Studio album by Means End
- Released: May 1, 2013
- Genre: Progressive metal
- Length: 51:24
- Label: Independent, Rogue Records America
- Producer: Acle Kahney

Means End chronology
| EP (2012) | The Didact (2013) |  |

= The Didact =

The Didact is the self-produced debut album by Swedish progressive metal band, Means End, released in 2013. The album name "The Didact" derives from the Ancient Greek word, "didaktikós", meaning to instruct or be taught.

Professional ratings
Review scores
| Source | Rating |
| Sputnikmusic | link |
| The Circle Pit | link |
| got-djent | link |

==Musical and lyrical style==
The album contains intellectual and philosophical lyrics about numerous topics and melds them together as the lines between humanity and technology are thinned. The instrumentation incorporates electronic choirs, polyrhythmic riffs, jazz-influenced bass lines, and dynamic vocals among many other things.
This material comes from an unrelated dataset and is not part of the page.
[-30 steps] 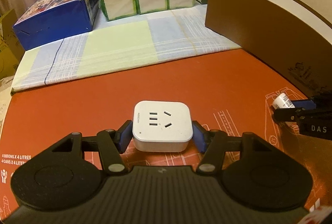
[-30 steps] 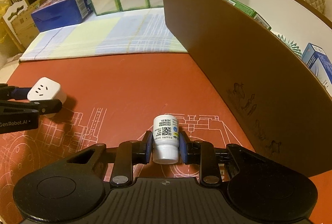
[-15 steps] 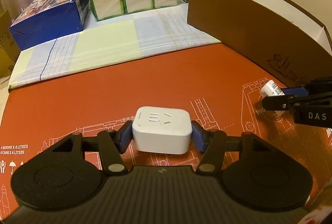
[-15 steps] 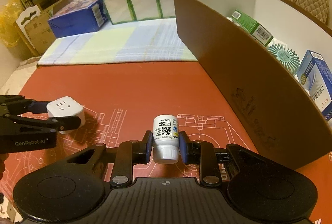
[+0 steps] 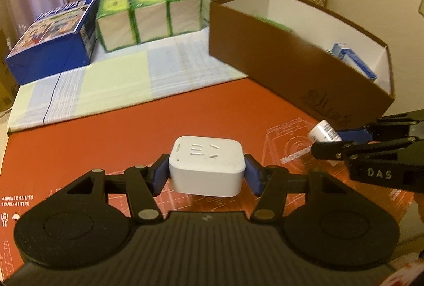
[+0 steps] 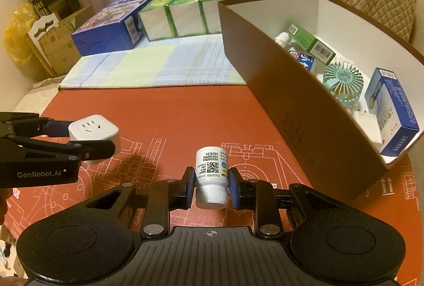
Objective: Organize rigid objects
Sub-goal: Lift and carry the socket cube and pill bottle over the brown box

The album also features a linear tempo rendition of Nox Aurumque, originally composed by Eric Whitacre.

==Track listing==

| No. | Title | Length |
|---|---|---|
| 1. | "Candle in The Dark" | 3:23 |
| 2. | "Omega Barrier" | 4:10 |
| 3. | "Crimson Interloper" | 3:36 |
| 4. | "Aeronaut" | 3:55 |
| 5. | "Prometheus" | 3:53 |
| 6. | "Mourning Star" | 3:57 |
| 7. | "Magnanimous" | 4:49 |
| 8. | "Lied Von Leid" | 4:06 |
| 9. | "Nox Aurumque" | 5:12 |
| 10. | "Sun Wukong" | 5:08 |
| 11. | "Arbiter Of Time" | 4:29 |
| 12. | "To Love" | 4:46 |
| Total length: |  | 51:24 |

==Personnel==
- Robert Luciani – lead vocals
- Rasmus Hemse – bass
- Christian Schreil – drums
- Leonard Eastgrove – guitar

Acle Kahney (member of Tesseract, ex-Fellsilent), of 4D studios, mixed and mastered this album.